Il y a quatre semaines, les Comités centraux du Mouvement national populaire (MNP), du Mouvement populaire (MP) et de l’Union démocratique (UD), qui sont les instances dirigeantes de ces formations partisanes politiques, se sont réunis, à Rabat, dans le but de mettre en place le dispositif nécessaire à leur réunification et pour coordonner leurs efforts en vue des prochaines perspectives électorales. Cette démarche qui couronne un long processus de rencontres et de contacts entre les cadres et dirigeants des trois partis, a commencé à apporter ses fruits, depuis la rencontre officielle qui a eu lieu entre Mahjoubi Aherdane et Mohand Laenser, le 7 juillet 2002. Un communiqué adopté à l’issue de cette réunion, rappelle-t-on, avait fait état de la volonté des deux formations de « coopérer et de mettre en oeuvre les mécanismes de synergie, de coordination et de complémentarité en vue de renforcer leurs positions et de faire émerger un pôle politique fort au sein duquel toutes les composantes de la mouvance populaire trouveront leur place ». L’adhésion de l’UD de Bouazza Ikken à cette alliance, le 23 avril dernier, a mis un terme aux longues années de divergence et de scission qui ont caractérisé le cheminement de cette mouvance depuis sa création en 1958 et permis à ce pôle de devenir l’une des principales forces politiques du pays, avec notamment plus de 50 sièges dans la Chambre des représentants.

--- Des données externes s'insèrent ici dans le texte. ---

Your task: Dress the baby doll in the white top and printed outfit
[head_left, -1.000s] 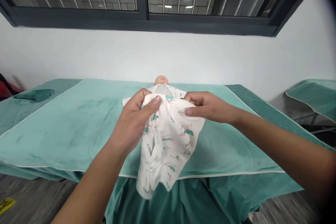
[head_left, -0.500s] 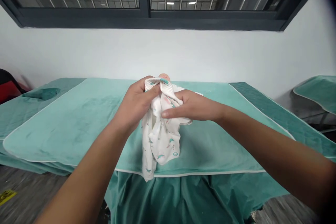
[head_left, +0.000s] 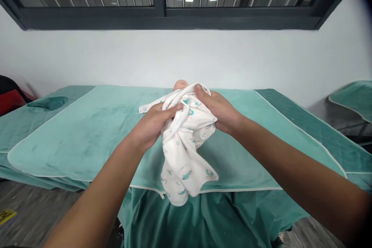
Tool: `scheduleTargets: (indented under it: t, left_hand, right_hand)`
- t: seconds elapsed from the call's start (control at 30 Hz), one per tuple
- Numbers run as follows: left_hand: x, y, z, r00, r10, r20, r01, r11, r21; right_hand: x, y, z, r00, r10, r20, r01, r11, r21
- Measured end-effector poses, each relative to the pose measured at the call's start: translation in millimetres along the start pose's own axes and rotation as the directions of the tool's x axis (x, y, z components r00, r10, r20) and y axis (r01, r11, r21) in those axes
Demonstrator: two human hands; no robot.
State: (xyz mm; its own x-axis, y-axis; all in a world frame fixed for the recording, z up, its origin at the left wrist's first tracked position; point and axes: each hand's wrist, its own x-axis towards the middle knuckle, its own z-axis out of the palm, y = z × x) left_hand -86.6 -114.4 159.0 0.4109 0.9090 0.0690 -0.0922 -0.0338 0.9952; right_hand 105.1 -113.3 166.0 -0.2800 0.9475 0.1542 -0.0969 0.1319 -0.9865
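- Two bare hands, the left (head_left: 154,124) and the right (head_left: 222,110), grip a white cotton garment with a teal-and-pink print (head_left: 186,153) above the front half of a bed (head_left: 95,139) spread with pale teal plush.
- The left hand pinches a bunched fold, thumb on top; the right hand holds the upper edge, its thumb pressed on the cloth and its fingers largely hidden behind it.
- The garment hangs between and below the hands, its long axis running from the grip toward the wearer, the lower ends overlapping the bed's front edge in view; whether they touch it, the angle does not tell.
- Directly beyond the cloth, near the bed's far edge, lies a doll with a smooth, skin-toned head (head_left: 180,84), its body mostly hidden.
- The right thumb sits closer to that head in view; the left hand is nearer the doll's outstretched white printed sleeve (head_left: 148,107), which points toward the bed's left edge.
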Motion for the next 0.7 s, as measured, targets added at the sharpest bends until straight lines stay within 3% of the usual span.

Aussi, dans le but de mettre en place le dispositif nécessaire à leur réunification et de coordonner leurs actions pour les prochaines élections, un Comité ad hoc s’est constitué au niveau des directions des trois partis. Chaque formation a présenté quatre de ses dirigeants. Le groupe du MP est constitué de Saïd Ameskane, Masaoud Mansouri, Amine Demnati et Driss Mansouri. L’UD est représenté par Ahmed Moussaoui, Abdelkader Tatou, Mohamed Benzeroual et Mohamed Fadili, alors que l’équipe du MNP est composée de Youssef Aherdane, El Hachemi Snoussi, Hassane Maouni et Hassan Ouedghilate. La Commission a décidé, pour l’instant, de présenter des candidats en commun pour les circonscriptions qui vont connaître le mode de scrutin uninominal. Aussi, sachant qu’il ne s’agit plus d’une mouvance rurale, il a été convenu en ce qui concerne les villes ayant des populations dépassant les 25 000 habitants, de procéder au cas par cas, en laissant la porte ouverte à toutes les alliances possibles.